**TASK:**
For each line in the data below that holds "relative", return a copy.

**RECORD EXTRACTS:**
- Opening Delimiter -

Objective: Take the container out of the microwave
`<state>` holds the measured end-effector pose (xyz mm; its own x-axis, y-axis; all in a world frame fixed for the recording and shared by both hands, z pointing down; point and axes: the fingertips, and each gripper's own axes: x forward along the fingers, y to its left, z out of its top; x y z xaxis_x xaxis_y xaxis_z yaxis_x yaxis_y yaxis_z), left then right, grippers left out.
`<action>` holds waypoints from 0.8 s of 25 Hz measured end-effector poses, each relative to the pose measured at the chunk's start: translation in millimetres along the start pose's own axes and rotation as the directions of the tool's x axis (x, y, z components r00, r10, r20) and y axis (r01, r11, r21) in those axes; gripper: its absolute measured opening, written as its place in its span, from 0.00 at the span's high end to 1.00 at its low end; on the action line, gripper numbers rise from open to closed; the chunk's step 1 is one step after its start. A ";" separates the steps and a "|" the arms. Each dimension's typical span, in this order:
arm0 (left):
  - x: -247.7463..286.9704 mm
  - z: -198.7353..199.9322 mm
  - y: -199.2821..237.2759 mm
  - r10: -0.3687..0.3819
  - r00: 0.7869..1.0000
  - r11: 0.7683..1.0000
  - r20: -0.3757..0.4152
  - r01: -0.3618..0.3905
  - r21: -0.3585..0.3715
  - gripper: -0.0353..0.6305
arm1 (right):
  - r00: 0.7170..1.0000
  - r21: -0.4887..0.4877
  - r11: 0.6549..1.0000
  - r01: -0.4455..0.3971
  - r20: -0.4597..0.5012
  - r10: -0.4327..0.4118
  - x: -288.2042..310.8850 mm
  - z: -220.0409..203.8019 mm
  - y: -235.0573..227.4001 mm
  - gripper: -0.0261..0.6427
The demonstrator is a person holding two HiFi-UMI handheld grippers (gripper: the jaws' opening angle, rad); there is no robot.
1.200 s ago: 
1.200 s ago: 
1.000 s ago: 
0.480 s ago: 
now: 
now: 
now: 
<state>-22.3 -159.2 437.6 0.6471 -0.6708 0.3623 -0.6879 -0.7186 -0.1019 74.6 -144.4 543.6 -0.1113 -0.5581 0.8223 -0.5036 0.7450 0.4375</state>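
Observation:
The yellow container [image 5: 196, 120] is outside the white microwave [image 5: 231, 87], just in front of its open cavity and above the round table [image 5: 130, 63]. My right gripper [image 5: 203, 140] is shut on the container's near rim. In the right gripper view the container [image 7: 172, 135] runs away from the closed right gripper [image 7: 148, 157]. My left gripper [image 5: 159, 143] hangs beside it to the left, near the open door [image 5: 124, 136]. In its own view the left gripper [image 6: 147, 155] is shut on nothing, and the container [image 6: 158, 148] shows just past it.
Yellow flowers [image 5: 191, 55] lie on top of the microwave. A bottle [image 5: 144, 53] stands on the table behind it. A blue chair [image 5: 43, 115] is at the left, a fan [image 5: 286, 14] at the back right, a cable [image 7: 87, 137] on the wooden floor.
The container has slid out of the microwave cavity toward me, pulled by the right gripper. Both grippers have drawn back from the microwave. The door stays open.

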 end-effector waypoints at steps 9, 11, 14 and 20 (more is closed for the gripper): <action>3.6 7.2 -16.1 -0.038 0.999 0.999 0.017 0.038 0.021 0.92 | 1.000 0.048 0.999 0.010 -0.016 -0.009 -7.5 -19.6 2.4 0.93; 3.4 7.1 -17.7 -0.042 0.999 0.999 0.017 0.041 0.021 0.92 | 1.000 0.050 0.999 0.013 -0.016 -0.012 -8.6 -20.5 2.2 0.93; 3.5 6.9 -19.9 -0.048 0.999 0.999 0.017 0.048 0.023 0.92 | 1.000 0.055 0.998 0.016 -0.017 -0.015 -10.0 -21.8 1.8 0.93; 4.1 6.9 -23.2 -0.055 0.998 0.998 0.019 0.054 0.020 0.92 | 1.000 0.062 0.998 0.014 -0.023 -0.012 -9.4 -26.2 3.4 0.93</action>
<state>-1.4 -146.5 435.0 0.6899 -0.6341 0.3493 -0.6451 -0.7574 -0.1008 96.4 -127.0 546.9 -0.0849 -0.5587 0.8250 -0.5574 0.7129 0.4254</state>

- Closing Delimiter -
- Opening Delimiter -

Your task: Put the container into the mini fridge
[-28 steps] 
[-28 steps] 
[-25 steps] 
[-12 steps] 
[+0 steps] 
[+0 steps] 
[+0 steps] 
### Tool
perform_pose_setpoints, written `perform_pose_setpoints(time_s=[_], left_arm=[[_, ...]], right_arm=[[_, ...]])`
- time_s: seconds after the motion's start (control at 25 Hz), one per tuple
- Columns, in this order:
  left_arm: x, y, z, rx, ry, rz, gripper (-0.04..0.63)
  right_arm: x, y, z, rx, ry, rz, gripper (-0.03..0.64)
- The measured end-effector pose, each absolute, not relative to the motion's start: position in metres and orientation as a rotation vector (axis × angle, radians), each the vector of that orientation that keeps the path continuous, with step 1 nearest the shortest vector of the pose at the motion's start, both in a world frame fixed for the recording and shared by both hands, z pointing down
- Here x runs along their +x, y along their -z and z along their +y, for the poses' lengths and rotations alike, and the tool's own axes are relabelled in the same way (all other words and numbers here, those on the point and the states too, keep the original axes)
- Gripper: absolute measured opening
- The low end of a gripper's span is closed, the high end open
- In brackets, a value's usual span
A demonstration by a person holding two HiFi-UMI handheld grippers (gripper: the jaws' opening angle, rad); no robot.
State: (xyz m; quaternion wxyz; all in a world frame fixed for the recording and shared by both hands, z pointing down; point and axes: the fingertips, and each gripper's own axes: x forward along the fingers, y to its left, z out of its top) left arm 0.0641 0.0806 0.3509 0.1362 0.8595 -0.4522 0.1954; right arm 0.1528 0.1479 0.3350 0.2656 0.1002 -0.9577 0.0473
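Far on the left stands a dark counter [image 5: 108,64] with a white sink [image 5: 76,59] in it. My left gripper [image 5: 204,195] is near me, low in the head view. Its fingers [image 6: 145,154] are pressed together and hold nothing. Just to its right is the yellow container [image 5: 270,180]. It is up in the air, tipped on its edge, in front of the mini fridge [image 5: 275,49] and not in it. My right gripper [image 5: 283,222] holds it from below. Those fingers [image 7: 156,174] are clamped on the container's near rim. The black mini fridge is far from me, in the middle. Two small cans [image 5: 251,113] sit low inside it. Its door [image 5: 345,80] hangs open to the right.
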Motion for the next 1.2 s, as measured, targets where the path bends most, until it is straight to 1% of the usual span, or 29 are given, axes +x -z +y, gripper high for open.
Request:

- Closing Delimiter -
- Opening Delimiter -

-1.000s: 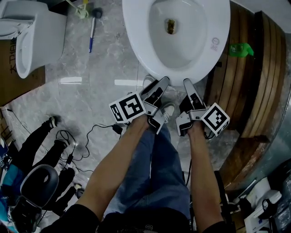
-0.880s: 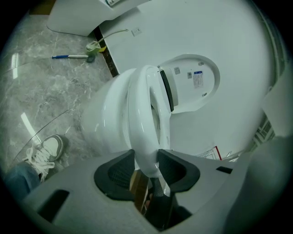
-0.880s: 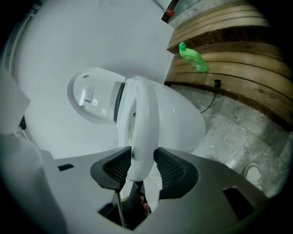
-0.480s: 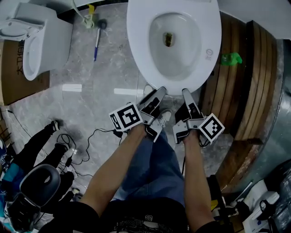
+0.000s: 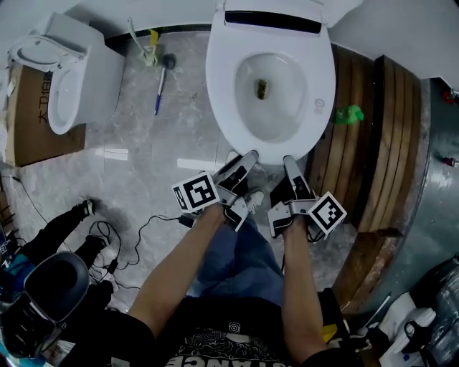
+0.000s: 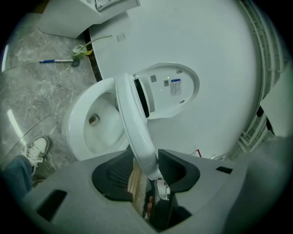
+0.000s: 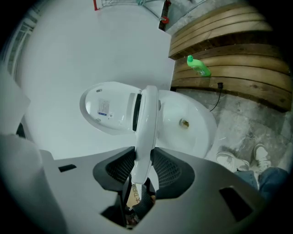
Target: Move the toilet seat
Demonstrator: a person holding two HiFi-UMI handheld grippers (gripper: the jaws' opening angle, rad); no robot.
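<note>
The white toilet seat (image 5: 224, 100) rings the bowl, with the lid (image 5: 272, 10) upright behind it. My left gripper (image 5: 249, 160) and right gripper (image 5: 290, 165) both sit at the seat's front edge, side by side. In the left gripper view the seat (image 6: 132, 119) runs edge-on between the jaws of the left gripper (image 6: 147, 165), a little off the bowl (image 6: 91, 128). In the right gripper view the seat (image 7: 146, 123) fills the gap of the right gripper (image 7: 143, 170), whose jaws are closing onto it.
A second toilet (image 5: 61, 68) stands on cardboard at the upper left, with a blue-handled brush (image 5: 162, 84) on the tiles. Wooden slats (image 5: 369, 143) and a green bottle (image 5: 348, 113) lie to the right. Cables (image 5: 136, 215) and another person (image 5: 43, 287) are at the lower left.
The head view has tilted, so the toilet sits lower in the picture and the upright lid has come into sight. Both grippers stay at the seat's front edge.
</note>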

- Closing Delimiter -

**EXERCISE RESULT:**
`<action>` holds waypoints from 0.8 s of 25 Hz measured end-effector poses, each relative to the pose measured at the chunk's start: translation in millimetres along the start pose's own axes and rotation as the directions of the tool's x axis (x, y, z components r00, r10, r20) and y axis (r01, r11, r21) in those axes; gripper: its absolute measured opening, written as its place in its span, from 0.00 at the span's high end to 1.00 at its low end; on the action line, gripper numbers rise from open to closed; the chunk's step 1 is one step after its start. A ";" separates the steps and a "|" the arms. Each dimension's typical span, in this order:
- The measured end-effector pose, each absolute, not relative to the motion's start: position in metres and orientation as a rotation vector (axis × angle, radians), each the vector of that orientation that keeps the path continuous, with step 1 nearest the shortest vector of the pose at the motion's start, both in a world frame fixed for the recording and shared by both hands, z pointing down

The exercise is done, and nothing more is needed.